**REQUIRED ACTION**
List each line of the data that holds the word "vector".

══ RECORDS PROVIDED

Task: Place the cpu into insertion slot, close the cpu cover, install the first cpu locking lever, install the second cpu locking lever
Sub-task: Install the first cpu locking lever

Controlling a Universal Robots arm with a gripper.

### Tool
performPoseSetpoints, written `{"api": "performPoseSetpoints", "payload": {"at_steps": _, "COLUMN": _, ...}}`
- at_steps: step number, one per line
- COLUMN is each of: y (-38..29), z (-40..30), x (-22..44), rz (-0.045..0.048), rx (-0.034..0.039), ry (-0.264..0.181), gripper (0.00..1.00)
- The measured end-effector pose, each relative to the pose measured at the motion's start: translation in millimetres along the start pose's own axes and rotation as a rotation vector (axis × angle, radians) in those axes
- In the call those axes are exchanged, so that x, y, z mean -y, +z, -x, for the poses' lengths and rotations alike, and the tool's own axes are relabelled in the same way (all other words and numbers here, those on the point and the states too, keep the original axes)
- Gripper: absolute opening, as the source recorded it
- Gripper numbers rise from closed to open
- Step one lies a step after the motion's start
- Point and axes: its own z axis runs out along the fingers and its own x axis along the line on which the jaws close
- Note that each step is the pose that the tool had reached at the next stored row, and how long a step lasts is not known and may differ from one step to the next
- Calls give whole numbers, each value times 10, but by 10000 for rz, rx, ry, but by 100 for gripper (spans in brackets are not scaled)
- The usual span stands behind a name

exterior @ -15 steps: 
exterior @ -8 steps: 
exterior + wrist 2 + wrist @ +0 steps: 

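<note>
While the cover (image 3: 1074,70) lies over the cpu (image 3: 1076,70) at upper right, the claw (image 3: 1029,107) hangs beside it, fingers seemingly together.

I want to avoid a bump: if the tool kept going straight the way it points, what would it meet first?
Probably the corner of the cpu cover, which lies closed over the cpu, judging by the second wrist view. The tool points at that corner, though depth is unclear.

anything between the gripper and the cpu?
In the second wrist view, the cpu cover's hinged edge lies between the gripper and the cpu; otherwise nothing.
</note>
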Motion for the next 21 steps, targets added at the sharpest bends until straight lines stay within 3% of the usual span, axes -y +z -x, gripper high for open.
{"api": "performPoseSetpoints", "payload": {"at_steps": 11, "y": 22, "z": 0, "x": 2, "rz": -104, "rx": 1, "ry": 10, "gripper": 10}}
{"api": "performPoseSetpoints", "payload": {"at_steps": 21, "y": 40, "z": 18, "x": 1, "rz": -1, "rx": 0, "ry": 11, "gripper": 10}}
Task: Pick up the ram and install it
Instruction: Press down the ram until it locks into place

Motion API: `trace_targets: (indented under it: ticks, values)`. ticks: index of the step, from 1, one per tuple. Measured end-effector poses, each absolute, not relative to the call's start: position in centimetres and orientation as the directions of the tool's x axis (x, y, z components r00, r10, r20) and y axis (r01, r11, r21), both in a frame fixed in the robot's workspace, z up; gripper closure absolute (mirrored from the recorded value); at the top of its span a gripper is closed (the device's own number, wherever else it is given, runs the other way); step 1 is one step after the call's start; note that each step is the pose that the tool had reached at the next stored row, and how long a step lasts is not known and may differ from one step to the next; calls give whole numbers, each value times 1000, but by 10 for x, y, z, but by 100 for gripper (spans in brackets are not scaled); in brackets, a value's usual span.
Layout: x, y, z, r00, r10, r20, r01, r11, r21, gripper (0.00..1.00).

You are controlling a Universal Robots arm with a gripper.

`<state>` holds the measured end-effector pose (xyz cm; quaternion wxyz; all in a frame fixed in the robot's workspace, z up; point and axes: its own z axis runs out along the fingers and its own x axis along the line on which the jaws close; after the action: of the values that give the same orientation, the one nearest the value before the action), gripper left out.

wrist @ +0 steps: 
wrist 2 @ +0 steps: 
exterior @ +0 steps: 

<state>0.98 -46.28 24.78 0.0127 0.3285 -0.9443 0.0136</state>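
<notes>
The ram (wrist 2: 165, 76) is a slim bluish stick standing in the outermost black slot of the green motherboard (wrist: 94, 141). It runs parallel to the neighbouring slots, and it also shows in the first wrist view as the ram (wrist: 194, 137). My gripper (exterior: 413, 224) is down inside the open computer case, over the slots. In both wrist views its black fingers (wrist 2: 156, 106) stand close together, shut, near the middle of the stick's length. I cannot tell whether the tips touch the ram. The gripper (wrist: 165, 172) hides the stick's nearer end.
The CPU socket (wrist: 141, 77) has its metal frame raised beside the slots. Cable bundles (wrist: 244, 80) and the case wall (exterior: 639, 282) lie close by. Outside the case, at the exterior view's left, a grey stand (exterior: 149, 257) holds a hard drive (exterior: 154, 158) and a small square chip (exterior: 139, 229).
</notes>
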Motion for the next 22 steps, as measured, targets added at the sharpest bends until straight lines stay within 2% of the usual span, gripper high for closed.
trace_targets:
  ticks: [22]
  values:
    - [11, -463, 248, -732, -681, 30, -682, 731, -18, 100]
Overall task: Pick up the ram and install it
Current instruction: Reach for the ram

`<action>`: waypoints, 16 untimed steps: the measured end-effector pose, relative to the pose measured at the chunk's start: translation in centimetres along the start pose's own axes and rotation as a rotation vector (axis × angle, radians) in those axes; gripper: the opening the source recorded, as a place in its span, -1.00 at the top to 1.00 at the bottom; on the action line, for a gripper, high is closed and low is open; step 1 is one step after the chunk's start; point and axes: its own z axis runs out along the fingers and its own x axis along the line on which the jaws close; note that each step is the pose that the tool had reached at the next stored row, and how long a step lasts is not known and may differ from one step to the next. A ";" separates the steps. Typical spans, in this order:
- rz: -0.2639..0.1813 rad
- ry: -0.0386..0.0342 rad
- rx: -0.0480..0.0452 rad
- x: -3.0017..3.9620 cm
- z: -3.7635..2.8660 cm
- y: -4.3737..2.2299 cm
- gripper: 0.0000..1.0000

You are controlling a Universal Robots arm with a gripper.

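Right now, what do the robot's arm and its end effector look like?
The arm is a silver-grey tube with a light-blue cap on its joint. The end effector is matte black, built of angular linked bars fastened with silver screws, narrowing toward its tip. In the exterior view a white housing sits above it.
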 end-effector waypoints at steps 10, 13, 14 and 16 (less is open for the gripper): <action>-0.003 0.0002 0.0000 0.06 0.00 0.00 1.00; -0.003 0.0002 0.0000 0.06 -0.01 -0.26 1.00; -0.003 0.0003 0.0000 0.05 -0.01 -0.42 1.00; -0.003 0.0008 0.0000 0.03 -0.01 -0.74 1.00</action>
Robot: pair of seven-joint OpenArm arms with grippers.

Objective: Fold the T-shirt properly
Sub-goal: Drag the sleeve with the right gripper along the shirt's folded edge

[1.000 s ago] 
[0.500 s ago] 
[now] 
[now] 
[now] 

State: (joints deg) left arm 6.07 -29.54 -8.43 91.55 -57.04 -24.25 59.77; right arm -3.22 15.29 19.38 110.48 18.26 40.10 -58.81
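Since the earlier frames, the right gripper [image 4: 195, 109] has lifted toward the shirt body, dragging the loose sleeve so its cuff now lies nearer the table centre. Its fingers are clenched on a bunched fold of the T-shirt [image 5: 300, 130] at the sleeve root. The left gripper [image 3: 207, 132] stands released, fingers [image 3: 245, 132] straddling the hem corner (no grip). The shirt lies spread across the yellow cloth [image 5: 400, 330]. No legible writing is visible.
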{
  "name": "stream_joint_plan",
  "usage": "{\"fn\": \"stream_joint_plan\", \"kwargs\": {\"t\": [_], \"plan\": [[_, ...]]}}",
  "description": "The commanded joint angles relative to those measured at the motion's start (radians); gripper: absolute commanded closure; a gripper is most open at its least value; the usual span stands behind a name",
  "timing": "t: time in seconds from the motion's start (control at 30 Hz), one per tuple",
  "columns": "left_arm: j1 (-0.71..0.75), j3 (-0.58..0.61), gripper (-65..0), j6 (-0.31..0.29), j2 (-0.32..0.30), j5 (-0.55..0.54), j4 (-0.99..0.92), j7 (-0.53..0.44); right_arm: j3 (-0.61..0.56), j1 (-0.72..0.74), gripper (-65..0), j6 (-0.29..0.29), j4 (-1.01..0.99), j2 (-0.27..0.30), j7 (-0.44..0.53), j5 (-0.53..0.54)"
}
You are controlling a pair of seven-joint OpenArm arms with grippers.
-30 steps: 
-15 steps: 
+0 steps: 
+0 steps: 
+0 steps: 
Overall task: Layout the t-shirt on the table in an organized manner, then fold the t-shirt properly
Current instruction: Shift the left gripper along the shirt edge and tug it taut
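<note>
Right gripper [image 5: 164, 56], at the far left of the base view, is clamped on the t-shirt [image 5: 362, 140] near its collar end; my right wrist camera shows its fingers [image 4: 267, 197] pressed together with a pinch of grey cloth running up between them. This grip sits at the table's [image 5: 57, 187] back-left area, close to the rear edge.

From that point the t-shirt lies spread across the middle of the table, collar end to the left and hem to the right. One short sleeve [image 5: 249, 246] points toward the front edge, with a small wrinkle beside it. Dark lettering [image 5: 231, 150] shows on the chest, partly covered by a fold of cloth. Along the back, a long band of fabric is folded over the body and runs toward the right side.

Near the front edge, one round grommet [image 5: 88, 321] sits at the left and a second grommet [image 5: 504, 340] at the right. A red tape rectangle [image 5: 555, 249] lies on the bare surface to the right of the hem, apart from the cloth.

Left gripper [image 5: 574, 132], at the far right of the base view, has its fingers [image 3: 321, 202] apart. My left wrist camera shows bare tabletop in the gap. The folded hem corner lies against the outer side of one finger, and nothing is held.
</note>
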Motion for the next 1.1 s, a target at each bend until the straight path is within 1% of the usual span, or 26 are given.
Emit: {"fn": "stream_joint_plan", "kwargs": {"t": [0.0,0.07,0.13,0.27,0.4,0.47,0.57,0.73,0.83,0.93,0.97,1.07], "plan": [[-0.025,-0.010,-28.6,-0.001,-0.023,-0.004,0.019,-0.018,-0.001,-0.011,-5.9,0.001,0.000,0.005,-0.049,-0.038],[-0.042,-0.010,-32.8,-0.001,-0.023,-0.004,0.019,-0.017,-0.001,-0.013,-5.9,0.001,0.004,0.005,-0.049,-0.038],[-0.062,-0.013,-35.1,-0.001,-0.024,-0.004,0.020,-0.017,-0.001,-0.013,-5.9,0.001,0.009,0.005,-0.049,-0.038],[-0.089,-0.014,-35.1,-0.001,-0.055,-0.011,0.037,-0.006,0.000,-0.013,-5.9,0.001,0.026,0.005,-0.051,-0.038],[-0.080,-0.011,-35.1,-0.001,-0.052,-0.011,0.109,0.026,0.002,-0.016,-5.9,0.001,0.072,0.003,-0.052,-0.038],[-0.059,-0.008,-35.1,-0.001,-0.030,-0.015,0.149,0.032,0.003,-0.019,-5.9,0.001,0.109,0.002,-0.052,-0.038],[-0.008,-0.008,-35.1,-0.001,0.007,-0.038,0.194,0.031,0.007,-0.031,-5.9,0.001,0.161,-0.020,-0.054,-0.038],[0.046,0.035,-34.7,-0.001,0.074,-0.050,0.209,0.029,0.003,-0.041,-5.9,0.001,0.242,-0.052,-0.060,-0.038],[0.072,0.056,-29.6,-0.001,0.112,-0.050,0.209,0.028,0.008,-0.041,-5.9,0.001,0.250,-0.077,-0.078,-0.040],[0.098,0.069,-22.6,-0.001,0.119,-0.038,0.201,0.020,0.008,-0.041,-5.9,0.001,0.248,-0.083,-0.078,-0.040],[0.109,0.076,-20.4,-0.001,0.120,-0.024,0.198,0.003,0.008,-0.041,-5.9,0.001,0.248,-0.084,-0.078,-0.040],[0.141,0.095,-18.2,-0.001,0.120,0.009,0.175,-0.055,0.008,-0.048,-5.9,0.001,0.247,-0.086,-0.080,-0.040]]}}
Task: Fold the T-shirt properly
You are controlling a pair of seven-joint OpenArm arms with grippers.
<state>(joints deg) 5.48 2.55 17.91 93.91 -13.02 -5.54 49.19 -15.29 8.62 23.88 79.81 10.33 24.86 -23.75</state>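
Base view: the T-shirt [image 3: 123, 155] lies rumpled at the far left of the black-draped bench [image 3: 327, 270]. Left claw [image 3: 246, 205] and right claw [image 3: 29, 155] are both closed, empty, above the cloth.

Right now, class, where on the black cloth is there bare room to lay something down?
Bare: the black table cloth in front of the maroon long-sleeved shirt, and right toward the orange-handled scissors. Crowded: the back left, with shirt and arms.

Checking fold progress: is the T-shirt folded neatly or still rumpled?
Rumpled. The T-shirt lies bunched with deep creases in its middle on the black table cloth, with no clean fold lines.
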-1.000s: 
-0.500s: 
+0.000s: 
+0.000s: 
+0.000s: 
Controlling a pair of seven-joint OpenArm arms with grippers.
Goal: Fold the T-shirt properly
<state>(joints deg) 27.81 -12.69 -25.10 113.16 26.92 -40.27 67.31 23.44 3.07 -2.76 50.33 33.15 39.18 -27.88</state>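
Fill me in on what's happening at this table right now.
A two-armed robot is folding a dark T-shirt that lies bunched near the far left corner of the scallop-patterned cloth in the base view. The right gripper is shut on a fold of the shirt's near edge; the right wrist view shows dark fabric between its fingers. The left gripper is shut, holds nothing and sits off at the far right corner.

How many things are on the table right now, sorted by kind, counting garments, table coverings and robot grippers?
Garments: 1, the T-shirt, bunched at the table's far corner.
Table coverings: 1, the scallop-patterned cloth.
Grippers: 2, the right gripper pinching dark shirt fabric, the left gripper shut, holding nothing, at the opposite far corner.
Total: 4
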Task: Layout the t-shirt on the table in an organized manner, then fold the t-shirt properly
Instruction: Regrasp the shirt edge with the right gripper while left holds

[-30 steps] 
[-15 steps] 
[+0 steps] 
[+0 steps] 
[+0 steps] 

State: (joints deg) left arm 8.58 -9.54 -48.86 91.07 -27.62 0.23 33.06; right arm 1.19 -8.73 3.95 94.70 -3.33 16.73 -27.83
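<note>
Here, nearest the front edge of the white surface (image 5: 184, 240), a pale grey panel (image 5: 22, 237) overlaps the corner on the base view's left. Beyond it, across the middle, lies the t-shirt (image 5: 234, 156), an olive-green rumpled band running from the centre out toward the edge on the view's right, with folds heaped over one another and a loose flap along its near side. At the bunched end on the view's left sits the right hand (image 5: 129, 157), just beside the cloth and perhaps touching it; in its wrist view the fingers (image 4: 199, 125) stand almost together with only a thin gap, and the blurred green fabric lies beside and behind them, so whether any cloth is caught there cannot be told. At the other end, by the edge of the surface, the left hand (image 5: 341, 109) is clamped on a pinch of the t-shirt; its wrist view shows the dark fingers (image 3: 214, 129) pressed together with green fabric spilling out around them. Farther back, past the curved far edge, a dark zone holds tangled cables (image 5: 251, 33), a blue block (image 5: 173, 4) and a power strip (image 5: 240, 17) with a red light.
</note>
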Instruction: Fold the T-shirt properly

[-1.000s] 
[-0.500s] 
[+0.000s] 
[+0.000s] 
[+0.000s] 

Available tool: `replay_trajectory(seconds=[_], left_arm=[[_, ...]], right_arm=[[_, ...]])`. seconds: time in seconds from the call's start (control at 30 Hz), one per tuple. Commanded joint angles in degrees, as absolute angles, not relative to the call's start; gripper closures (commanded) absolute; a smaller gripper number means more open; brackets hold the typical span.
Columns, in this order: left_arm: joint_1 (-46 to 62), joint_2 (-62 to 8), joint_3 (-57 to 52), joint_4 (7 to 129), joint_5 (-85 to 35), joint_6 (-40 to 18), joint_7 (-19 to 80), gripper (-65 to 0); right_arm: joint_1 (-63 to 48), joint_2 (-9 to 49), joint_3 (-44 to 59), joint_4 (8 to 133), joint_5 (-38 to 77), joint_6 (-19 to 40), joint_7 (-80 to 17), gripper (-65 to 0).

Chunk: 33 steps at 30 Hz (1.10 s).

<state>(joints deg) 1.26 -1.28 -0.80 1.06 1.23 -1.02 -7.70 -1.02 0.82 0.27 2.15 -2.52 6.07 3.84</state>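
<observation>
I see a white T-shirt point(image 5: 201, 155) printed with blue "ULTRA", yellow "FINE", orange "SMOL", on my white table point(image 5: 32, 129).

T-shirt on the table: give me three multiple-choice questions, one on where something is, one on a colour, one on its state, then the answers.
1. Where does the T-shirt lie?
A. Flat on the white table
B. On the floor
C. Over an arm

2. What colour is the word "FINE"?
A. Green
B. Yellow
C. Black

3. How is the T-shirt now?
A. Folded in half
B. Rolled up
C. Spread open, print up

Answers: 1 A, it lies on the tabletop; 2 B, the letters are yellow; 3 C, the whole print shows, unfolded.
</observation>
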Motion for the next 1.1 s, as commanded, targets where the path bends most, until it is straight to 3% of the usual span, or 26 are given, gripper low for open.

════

**ANSWER TO THIS EXERCISE**
- The measured end-effector pose, each relative to the pose measured at the motion's start: translation in millimetres along the start pose's own axes and rotation as a rotation vector (axis × angle, radians) in those axes
`<action>`: waypoints, 16 untimed steps: the measured end-effector pose, relative to the pose measured at the chunk's start: translation in centimetres along the start pose's own axes and rotation as a rotation vector (axis × angle, radians) in those axes; gripper: the opening the source recorded, as a place in its span, -1.00 at the top to 1.00 at the bottom; on the action line, for a gripper, high is closed and low is open; step 1 is one step after the chunk's start; point and axes: its own z axis runs out along the fingers and its own x axis along the line on which the jaws close; note that each step is the pose that the tool had reached at the next stored row, and how long a step lasts is not known and may differ from one step to the next. A ";" separates the steps. Typical spans, in this order:

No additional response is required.